#### [DATA BLOCK]
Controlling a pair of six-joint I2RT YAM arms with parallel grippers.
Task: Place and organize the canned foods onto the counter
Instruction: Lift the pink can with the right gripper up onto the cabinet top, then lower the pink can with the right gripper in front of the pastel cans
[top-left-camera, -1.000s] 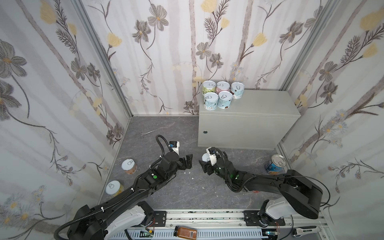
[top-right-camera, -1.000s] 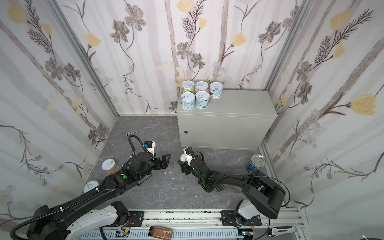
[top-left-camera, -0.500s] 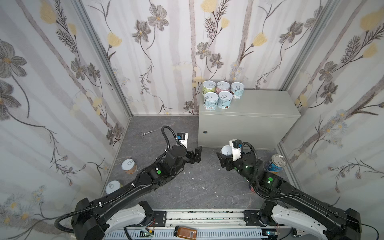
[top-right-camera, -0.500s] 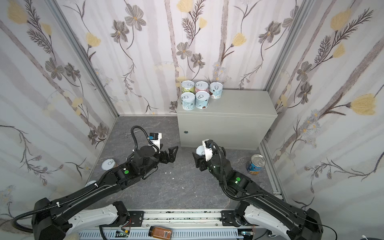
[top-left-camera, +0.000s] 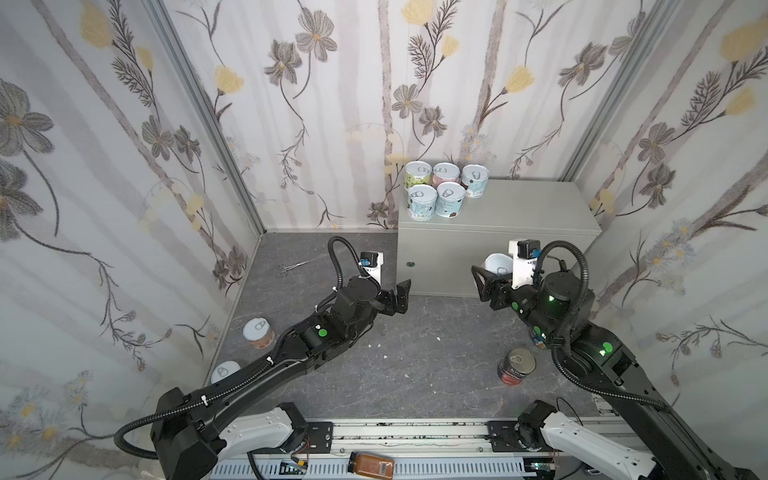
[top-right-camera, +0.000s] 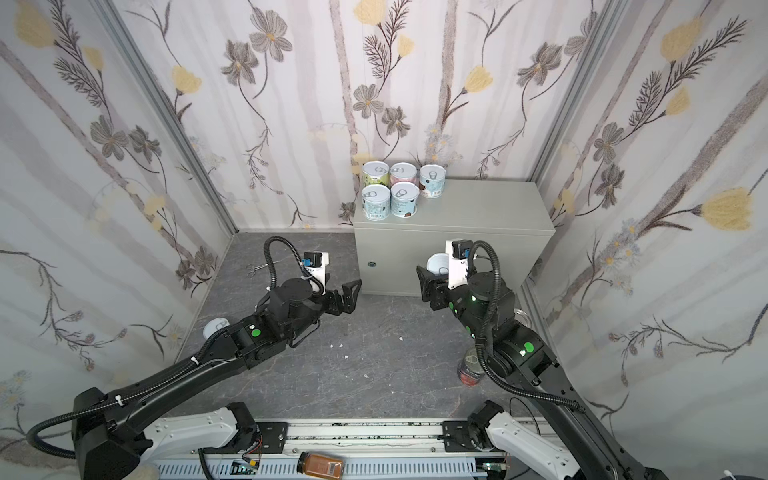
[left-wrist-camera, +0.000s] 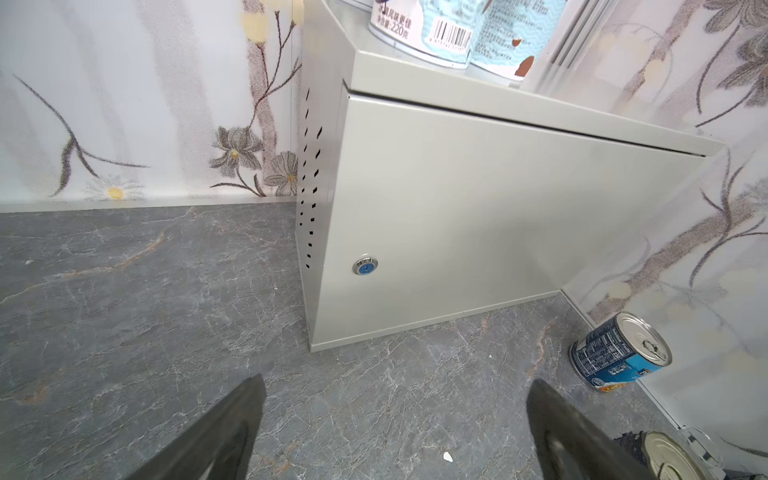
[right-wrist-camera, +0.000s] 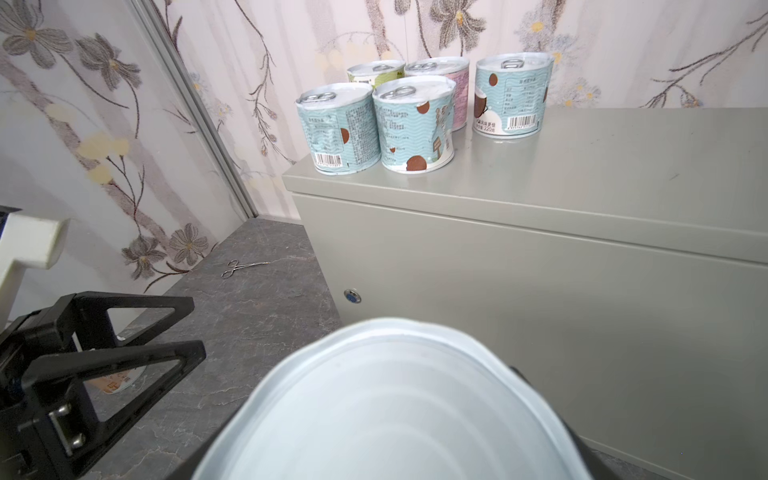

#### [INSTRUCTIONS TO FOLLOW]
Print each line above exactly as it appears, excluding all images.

#### [RESPONSE TO THE TASK]
Controlling a pair of six-joint I2RT YAM arms with parallel grippers.
Task: Place and organize the canned foods onto the counter
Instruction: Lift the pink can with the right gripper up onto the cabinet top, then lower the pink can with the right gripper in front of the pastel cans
[top-left-camera, -1.000s] 
[top-right-camera, -1.000s] 
[top-left-camera, -0.500s] 
[top-right-camera, -0.500s] 
[top-left-camera, +0.000s] 
[top-right-camera, +0.000s] 
[left-wrist-camera, +0.000s] 
[right-wrist-camera, +0.000s] 

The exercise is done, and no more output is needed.